A sophisticated point of view (very optional !)
All sheaves of $C^\infty_M$-modules (for example locally free ones, which correspond to vector bundles) are acyclic in the presence of partitions of unity.
This has as a consequence that paracompact manifolds behave like affine algebraic varieties or Stein manifolds in that you can apply to them the analogue of Cartan-Serre's theorems A and B.
This is, in my opinion, the deep reason for the usefulness of partitions of unity on a manifold. (The last bullet for example was directly inspired from its analogue on affine varieties or Stein manifolds)

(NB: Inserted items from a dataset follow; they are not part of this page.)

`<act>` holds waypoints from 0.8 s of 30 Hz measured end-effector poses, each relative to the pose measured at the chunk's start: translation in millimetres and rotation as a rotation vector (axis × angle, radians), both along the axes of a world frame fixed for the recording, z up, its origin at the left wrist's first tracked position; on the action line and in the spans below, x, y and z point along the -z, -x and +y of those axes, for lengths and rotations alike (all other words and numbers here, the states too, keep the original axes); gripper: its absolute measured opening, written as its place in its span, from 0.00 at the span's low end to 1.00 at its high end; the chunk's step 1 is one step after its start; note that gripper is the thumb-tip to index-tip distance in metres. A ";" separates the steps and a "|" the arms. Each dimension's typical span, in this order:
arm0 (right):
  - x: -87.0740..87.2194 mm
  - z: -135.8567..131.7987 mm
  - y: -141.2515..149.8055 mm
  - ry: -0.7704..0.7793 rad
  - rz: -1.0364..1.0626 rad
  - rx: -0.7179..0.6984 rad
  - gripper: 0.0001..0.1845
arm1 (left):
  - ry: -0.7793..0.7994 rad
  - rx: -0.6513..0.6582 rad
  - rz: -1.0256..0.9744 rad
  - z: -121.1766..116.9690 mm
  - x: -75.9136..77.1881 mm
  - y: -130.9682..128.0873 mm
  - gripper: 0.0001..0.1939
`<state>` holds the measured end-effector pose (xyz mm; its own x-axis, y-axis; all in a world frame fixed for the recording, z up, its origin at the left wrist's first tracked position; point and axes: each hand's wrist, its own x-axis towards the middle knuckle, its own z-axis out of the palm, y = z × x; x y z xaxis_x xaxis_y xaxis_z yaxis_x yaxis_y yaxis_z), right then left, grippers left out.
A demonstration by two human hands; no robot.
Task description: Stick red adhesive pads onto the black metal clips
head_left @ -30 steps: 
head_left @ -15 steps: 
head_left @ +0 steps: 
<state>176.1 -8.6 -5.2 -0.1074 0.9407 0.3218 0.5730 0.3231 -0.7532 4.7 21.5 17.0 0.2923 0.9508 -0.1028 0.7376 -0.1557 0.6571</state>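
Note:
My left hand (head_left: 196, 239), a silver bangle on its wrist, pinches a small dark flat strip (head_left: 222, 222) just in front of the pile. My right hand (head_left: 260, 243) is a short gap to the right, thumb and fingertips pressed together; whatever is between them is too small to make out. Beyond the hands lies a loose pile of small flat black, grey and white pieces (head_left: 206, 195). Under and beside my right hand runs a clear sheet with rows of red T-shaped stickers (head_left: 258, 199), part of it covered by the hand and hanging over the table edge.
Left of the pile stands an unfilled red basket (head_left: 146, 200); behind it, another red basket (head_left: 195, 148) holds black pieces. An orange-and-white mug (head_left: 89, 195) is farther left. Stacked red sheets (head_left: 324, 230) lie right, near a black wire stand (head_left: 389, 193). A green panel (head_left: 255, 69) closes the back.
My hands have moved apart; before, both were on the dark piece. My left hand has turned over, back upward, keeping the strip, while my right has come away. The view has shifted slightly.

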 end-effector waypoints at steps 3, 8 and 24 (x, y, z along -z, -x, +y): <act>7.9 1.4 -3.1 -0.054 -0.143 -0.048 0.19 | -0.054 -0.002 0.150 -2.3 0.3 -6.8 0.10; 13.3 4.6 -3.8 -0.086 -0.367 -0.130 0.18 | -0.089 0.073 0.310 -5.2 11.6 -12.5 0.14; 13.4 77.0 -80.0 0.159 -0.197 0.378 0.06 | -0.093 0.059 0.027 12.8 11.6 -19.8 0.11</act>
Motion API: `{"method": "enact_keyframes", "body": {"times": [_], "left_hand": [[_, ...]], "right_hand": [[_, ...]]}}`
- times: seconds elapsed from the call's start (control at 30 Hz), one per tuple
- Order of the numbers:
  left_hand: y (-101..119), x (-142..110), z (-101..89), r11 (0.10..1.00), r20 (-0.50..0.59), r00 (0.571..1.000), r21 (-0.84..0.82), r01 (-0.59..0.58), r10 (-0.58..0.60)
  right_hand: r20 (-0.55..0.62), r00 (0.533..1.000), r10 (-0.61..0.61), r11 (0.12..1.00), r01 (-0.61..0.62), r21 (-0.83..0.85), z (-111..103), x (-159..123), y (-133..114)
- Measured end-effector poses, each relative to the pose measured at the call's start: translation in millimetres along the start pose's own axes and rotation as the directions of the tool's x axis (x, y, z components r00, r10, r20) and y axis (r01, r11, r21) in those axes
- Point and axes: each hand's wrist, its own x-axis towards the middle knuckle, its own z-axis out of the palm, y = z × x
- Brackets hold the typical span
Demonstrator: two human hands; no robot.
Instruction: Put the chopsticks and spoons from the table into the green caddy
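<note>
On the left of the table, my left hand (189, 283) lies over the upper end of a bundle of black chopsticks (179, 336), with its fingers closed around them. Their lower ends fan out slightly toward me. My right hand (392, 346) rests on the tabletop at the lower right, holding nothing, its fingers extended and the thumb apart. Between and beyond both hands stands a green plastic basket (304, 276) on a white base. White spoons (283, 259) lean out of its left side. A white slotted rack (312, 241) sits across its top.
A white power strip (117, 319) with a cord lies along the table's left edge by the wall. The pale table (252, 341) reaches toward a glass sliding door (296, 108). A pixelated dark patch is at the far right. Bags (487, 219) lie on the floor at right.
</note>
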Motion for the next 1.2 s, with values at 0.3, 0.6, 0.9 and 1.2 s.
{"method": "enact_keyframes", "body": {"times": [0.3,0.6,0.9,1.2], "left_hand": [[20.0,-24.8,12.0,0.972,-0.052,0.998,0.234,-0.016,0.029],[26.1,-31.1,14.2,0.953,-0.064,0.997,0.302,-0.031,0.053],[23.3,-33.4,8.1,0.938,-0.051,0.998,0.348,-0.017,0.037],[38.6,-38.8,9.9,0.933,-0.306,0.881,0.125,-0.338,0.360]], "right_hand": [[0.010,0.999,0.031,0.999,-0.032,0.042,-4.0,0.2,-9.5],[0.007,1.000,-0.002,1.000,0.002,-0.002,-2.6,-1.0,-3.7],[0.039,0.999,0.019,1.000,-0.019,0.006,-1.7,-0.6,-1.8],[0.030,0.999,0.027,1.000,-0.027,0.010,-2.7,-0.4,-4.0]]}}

Because paracompactness is needed to prove the existence of smooth partitions of unity subordinate to any open covering.
For example as stated in Theorem 2.25 (Existence of Partitions of Unity) in Lee's "Introduction to Smooth Manifolds":
If $M$ is a smooth manifold and $\mathcal X = \{X_\alpha\}_{\alpha \in A}$ is any open cover of $X$, there exists a smooth partition of unity subordinate to $\mathcal X$.
EDIT: It occurs to me that I should probably also state the definition of partition of unity (from earlier on the same page):
Now let $M$ be a topological space, and let $\mathcal X = \{X_\alpha\}_{\alpha \in A}$ be an arbitrary open cover of $M$. A partition of unity subordinate to $\mathcal X$ is a collection of continuous functions $\{\psi_\alpha: M \to \mathbb R\}_{\alpha \in A}$ with the following properties:
(i) $0 \leq \psi_\alpha(x) \leq 1$ for all $\alpha \in A$ and all $x\in M$.
(ii) $\operatorname{supp} \psi_\alpha \subset X_\alpha$.
(iii) The set of supports $\{\operatorname{supp} \psi_\alpha\}_{\alpha\in A}$ is locally finite.
(iv)$\sum_{\alpha\in A}\psi_\alpha(x) = 1$ for all $x \in M$.
He then goes on to prove the extension lemma and the existence of bump functions as well as exhaustion functions.